The Performance column covers minifuzz (conformance gate) + picofuzz (timing). The Fuzz column covers demo fuzz runs.

Team Performance Fuzz
typeberry Performance: typeberry Fuzz: typeberry
pyjamaz Performance: pyjamaz Fuzz: pyjamaz
boka Performance: boka Fuzz: boka
turbojam Performance: turbojam Fuzz: turbojam
graymatter Performance: graymatter Fuzz: graymatter
jam4s Performance: jam4s Fuzz: jam4s
pbnjam Performance: pbnjam Fuzz: pbnjam
javajam Performance: javajam Fuzz: javajam
jamforge Performance: jamforge Fuzz: jamforge
jotl Performance: jotl Fuzz: jotl
jamzilla Performance: jamzilla Fuzz: jamzilla
jamzilla-int Performance: jamzilla-int Fuzz: jamzilla-int
jampy Performance: jampy Fuzz: jampy
jampy-recompiler Performance: jampy-recompiler Fuzz: jampy-recompiler
new-jamneration Performance: new-jamneration Fuzz: new-jamneration
vinwolf Performance: vinwolf Fuzz: vinwolf

Long-running fuzzing (dedicated)

If your team wants extended fuzz runs (more blocks, multiple runs, dedicated runner), reach out by commenting on issue #1. We'll set up a dedicated fuzz workflow with a self-hosted runner labeled for your team.

How it works

  1. A reusable GitHub Actions workflow pulls your Docker image, starts it with a shared Unix socket volume, and runs tests against it.
  2. Minifuzz runs first as a gate.
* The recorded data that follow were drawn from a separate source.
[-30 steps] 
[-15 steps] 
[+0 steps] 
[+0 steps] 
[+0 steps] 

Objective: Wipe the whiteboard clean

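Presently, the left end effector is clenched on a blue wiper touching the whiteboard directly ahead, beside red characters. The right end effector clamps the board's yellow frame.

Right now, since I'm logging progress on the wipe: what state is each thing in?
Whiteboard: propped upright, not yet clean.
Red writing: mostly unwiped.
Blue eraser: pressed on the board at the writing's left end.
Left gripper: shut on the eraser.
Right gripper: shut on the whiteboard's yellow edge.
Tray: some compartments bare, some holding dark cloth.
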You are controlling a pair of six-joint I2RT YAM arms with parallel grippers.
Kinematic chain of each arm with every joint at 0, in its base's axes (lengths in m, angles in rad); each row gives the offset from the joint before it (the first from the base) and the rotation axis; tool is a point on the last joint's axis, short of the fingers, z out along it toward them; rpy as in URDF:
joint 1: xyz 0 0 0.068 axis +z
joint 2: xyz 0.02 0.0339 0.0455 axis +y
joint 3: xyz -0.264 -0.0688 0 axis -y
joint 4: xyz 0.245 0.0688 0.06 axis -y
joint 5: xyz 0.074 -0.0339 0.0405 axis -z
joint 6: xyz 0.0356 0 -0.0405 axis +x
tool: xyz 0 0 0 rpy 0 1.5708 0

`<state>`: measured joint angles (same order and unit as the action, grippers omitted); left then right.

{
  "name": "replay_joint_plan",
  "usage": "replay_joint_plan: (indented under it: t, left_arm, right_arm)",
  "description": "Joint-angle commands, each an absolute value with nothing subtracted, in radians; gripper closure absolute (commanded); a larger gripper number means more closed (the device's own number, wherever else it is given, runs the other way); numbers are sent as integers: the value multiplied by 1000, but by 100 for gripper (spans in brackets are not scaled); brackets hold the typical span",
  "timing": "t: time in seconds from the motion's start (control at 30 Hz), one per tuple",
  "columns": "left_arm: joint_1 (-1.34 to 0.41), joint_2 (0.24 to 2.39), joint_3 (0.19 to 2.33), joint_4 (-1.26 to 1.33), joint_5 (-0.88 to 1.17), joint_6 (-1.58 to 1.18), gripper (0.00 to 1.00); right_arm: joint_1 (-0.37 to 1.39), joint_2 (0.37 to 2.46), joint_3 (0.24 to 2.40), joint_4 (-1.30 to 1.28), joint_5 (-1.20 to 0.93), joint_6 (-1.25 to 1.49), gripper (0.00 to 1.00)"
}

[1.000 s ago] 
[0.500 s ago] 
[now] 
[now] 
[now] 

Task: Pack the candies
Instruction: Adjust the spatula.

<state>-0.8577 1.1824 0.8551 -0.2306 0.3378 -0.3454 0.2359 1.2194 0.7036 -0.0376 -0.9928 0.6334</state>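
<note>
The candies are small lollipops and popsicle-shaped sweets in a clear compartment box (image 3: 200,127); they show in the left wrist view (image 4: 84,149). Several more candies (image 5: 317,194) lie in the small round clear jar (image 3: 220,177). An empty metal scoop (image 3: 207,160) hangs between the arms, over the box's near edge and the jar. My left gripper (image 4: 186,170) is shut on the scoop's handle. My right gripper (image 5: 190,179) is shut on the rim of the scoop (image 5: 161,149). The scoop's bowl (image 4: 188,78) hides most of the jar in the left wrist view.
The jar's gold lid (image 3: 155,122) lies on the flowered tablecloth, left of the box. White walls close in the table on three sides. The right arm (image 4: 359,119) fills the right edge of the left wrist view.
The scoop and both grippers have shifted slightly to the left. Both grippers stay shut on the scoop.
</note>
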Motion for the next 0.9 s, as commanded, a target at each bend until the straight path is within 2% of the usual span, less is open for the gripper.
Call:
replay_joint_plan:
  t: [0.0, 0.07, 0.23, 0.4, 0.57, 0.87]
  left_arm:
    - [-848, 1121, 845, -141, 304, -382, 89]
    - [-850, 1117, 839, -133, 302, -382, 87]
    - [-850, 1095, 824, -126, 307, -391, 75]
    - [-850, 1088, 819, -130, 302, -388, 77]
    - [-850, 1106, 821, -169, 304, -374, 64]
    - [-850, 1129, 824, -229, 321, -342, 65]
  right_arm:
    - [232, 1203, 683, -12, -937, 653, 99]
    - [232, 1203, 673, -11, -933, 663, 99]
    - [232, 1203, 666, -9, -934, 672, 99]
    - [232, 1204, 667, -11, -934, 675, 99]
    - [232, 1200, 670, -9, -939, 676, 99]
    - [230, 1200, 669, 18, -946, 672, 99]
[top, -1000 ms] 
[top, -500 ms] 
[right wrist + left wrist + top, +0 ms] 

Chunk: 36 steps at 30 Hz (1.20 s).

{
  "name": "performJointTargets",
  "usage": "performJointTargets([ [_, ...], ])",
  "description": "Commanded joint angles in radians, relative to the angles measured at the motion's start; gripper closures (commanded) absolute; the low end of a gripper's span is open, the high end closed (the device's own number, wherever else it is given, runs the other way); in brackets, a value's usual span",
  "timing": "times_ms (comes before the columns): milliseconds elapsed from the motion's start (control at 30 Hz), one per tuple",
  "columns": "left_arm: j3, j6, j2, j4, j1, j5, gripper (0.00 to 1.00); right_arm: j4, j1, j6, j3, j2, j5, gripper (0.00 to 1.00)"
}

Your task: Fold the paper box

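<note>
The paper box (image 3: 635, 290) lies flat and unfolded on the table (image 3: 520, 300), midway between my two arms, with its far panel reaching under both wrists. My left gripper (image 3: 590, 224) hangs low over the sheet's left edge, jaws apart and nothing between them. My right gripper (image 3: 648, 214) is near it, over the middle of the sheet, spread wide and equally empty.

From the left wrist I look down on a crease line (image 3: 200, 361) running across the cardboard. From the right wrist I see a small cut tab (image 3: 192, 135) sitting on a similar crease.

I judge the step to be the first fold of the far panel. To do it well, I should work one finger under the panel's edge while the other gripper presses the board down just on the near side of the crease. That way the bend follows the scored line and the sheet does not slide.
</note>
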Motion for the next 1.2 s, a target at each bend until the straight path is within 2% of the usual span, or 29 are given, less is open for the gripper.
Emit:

It has two stages:
    • Bare-minimum examples (forks, no_forks) — validates protocol basics.
    • STF conformance (fallback, safrole, storage, storage_light) — replays pre-captured request-response pairs and checks that the implementation returns the expected responses. If any minifuzz suite fails, picofuzz is skipped entirely.
  3. Picofuzz runs the same four STF suites and collects per-trace timing statistics (it does not verify responses).
  4. Each team has its own workflow file (e.g. typeberry-performance.yml) that passes team-specific config (image, command, env vars, memory) to the reusable workflow.
  5. Tests run on a self-hosted runner. Timing results (CSV with per-trace percentiles) are uploaded as artifacts and displayed on the dashboard.

Readiness detection

The suite needs to know when your implementation is ready to accept connections on the Unix socket. Two modes are supported:

  • Log pattern (recommended if your impl prints a startup message): set readiness_pattern to a regex matching your ready log line.
  • Socket probe (default): polls for the socket file to appear inside the Docker volume. Works with any implementation, no config needed.

Adding your team

  1. Provide a Docker image that accepts a Unix socket path and speaks the JAM Fuzz protocol. The image must be publicly pullable (or accessible to the runner).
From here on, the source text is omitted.